Le passage en version 1.0 du célèbre extraction shooter ne s'est pas fait sans douleur. Face à la grogne des joueurs et à une accumulation de problèmes techniques, les développeurs montent au créneau pour tenter de calmer le jeu et redresser la barre.
L'attente était immense, mais la réalité du terrain s'est avérée brutale pour les vétérans comme pour les néophytes. La sortie officielle d'
Escape From Tarkov, censée marquer l'aboutissement de longues années de développement,
s'est transformée en parcours du combattant pour une grande partie de la communauté. Entre files d'attente interminables et instabilité chronique,
le lancement a souffert de lacunes techniques majeures. Conscient de la déception engendrée, le studio Battlestate Games a brisé le silence pour présenter ses excuses et détailler son plan de bataille pour les semaines à venir.
Un mea culpa nécessaire face à la saturation des serveurs
La première urgence concernait l'accessibilité même au titre. Victime de son succès, l'infrastructure n'a pas tenu le choc face à l'afflux massif de joueurs simultanés. Nikita Buyanov, le directeur du jeu, a pris la parole sur les
réseaux sociaux pour rassurer la base de fans.
La priorité absolue est actuellement l'ajout de nouveaux serveurs à travers le monde afin de réduire drastiquement les temps de matchmaking qui exaspèrent la communauté.
Le lancement a été rude, c'est certain, et nous en sommes désolés. Mais nous sommes déterminés à continuer de nous battre pour faire triompher le bon sur le mauvais. [...] Nous devons enfin résoudre ces problèmes de performance, ce code obsolète et ces bugs hérités du passé qui subsistent.
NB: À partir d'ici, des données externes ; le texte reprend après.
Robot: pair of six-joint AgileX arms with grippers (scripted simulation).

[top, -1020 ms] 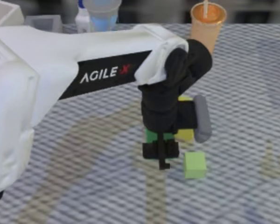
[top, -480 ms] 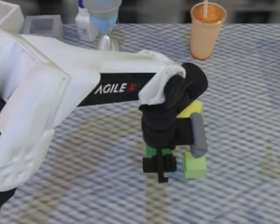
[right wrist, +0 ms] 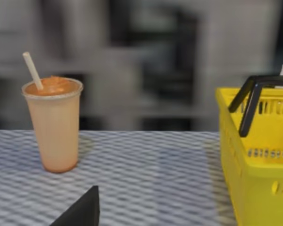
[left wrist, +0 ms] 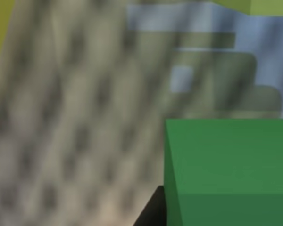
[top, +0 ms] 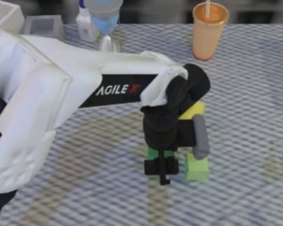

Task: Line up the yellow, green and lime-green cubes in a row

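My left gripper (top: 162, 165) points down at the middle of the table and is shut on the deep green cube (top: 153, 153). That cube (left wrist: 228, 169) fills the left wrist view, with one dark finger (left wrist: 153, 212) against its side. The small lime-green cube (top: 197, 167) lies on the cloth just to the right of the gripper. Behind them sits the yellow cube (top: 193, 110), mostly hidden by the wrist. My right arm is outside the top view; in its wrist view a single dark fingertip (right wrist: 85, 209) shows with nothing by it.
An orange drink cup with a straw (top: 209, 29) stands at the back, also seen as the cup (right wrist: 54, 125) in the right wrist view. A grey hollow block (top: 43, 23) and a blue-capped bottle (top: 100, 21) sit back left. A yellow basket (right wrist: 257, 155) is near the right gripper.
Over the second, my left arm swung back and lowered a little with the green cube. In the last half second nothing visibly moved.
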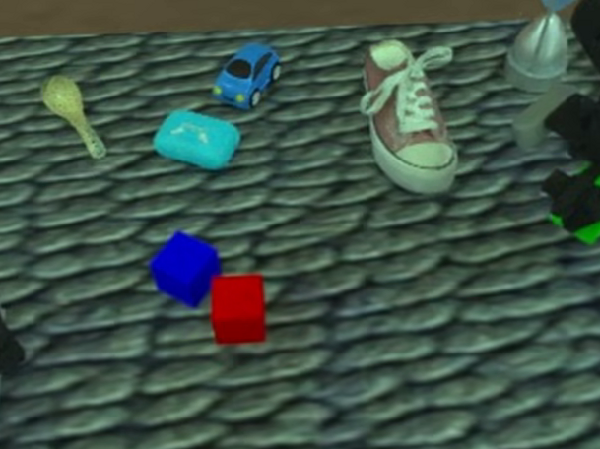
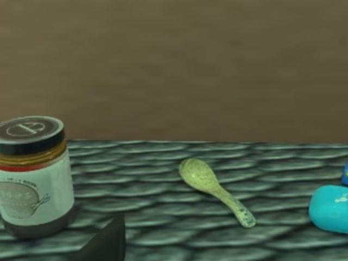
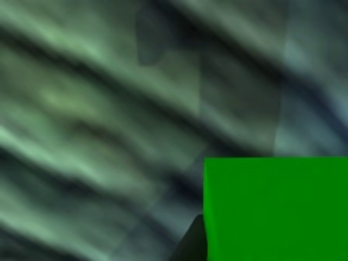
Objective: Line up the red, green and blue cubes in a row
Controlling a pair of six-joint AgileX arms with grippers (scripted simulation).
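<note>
Two cubes sit together left of the table's (image 1: 402,319) middle, the blue cube (image 1: 184,268) touching the red cube (image 1: 238,307) at its 4 o'clock corner. Far off at 3 o'clock, the right pincer (image 1: 581,200) is over the green cube (image 1: 597,217); whether it grips I cannot tell. The left pincer (image 1: 1,343) idles at 9 o'clock, its fingers unseen
</note>
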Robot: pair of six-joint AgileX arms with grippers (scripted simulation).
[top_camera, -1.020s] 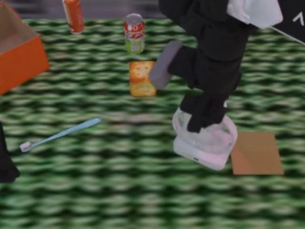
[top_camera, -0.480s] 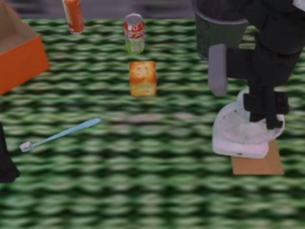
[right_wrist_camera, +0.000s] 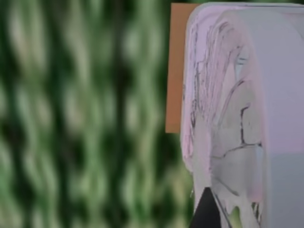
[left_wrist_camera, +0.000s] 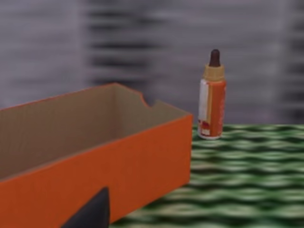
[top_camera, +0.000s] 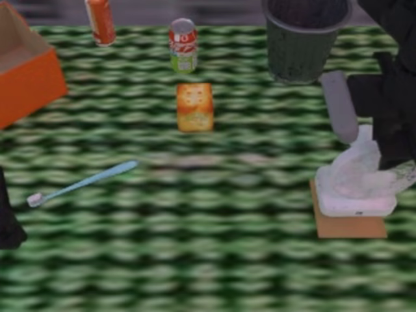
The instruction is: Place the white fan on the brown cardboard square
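Note:
The white fan (top_camera: 354, 185) sits over the brown cardboard square (top_camera: 348, 227) at the right of the table, its flat base covering the sheet's far part. I cannot tell whether the base touches the sheet. My right gripper (top_camera: 390, 153) comes down from the right edge and is shut on the fan's grille cage. In the right wrist view the fan (right_wrist_camera: 237, 118) fills the frame, with a strip of the cardboard (right_wrist_camera: 178, 66) beside it and one dark fingertip (right_wrist_camera: 206, 211) against the cage. My left gripper (top_camera: 8, 227) stays parked at the left edge, open.
A deep orange box (top_camera: 26, 71) stands at the far left, with an orange bottle (top_camera: 99, 19) and a can (top_camera: 183, 44) along the back. An orange-yellow cube (top_camera: 194, 107), a blue toothbrush (top_camera: 84, 182) and a dark bin (top_camera: 302, 39) are also on the green cloth.
My right gripper has carried the fan to the right, from beside the cardboard square to over it. The dark bin has come into view behind the arm. The left arm has not moved.

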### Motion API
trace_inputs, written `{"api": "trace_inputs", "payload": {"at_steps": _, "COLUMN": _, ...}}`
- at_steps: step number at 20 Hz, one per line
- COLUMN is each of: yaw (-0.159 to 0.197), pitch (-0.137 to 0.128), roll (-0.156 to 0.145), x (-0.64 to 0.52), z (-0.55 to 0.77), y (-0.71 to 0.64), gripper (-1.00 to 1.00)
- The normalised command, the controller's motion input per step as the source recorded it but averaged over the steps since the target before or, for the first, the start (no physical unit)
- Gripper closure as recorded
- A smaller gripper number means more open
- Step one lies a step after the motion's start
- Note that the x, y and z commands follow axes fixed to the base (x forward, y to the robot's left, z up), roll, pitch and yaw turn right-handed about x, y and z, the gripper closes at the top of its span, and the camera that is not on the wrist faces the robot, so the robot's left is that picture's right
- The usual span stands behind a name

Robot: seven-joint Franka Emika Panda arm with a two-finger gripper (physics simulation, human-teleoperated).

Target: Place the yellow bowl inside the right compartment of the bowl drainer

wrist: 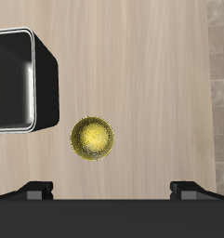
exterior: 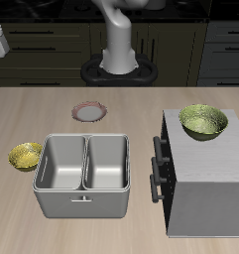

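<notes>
- Exterior view: the yellow bowl sits upright on the table, just beside the bowl drainer at one of its short ends, not in either well.
- Both wells of the drainer are bare metal; the right compartment, as I read the task, is the well next to the bowl, and nothing lies in it.
- A small pinkish plate lies on the table behind the drainer, and the arm stands farther back again.
- On the drainer's other side stands a grey cabinet with a larger greenish bowl on its top; that bowl is not the one wanted.
- The gripper itself does not show clearly in this view.
- Wrist view: the yellow bowl shows from above on bare wood, near a rounded corner of the drainer but apart from it.
- The gripper hangs above the bowl with its two fingers spread wide and nothing between them, so the hand is released and empty.
- Progress, as a judgement: nothing of the task is done yet. The bowl has not been grasped or lifted; reaching down to it, closing on its rim, carrying it over the drainer's wall and setting it in the near well all remain.
</notes>
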Motion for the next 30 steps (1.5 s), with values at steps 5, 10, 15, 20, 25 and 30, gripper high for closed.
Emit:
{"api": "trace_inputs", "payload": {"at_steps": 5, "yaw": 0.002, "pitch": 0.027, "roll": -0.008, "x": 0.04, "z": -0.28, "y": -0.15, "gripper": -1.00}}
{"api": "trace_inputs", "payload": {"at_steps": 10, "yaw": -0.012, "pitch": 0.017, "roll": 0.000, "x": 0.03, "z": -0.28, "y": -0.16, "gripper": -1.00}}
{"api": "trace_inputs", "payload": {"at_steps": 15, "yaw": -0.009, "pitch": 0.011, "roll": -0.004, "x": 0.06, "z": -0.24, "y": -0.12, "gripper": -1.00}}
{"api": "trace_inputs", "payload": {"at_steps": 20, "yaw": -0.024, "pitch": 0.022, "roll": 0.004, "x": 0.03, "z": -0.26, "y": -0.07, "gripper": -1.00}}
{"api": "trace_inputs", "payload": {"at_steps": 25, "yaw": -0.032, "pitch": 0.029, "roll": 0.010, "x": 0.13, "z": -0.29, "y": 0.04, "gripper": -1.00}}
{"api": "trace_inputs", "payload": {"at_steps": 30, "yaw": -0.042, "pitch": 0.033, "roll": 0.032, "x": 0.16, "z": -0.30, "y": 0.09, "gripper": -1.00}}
Oui, beaucoup de choses ont été corrigées dans la version finale, mais ce n'est pas suffisant.
Au-delà de la simple capacité d'accueil, c'est tout le code réseau et la stabilité globale qui sont sur la table d'opération. Le dirigeant ne se cache pas derrière des excuses vagues et admet que certains problèmes sont profonds, datant même des premières phases alpha du projet. Ces «
vieux démons » techniques ont malheureusement survécu jusqu'à la version 1.0, ternissant l'expérience finale.
Des correctifs techniques et des cadeaux pour patienter
Outre les problèmes de serveurs, le studio s'attaque à des dysfonctionnements plus spécifiques qui nuisent à l'expérience utilisateur. Une
communication officielle publiée sur Steam confirme que des correctifs sont en cours de développement pour régler les soucis de téléchargement, que ce soit via la plateforme de Valve ou le launcher propriétaire BSG.
Les développeurs ciblent également l'infâme erreur 228 qui survient lors des interactions avec les marchands, ainsi que divers bugs d'éclairage dans les menus de commerce.
En attendant le déploiement de ces patchs, une solution temporaire est conseillée aux utilisateurs de cartes graphiques NVIDIA puisqu'il est recommandé de désactiver l'option NVIDIA Smooth Motion, identifiée comme une cause potentielle de crashs au lancement du jeu. Pour se faire pardonner de ces débuts houleux,
Battlestate Games a annoncé l'arrivée de compensations in-game dans un « futur proche ».
Les joueurs recevront les ensembles Bear Classic et USEC Night Patrol. Pour ceux possédant déjà ces équipements cosmétiques, une somme équivalente en crédits du jeu sera créditée.
Un accueil critique en demi-teinte et des projets d'avenir
Ces mesures d'urgence interviennent dans un contexte tendu. L'arrivée du titre sur Steam a exposé le jeu à un nouveau public, et la sanction a été immédiate : les évaluations affichent actuellement des évaluations « Plutôt négatives », avec seulement 32 % d'avis positifs.
Malgré cette tempête, le studio regarde vers l'horizon et n'abandonne pas ses ambitions d'extension. Nikita Buyanov a réitéré l'intérêt du studio pour un portage sur consoles, bien que le défi principal reste l'adaptation de l'interface complexe et des nombreuses commandes du jeu au format manette.
La route est encore longue pour que la version 1.0 d'Escape From Tarkov soit à la hauteur des espérances placées en elle. Si la bonne volonté des développeurs semble réelle, seule l'efficacité des prochains correctifs permettra de restaurer pleinement la confiance des opérateurs déployés sur le terrain.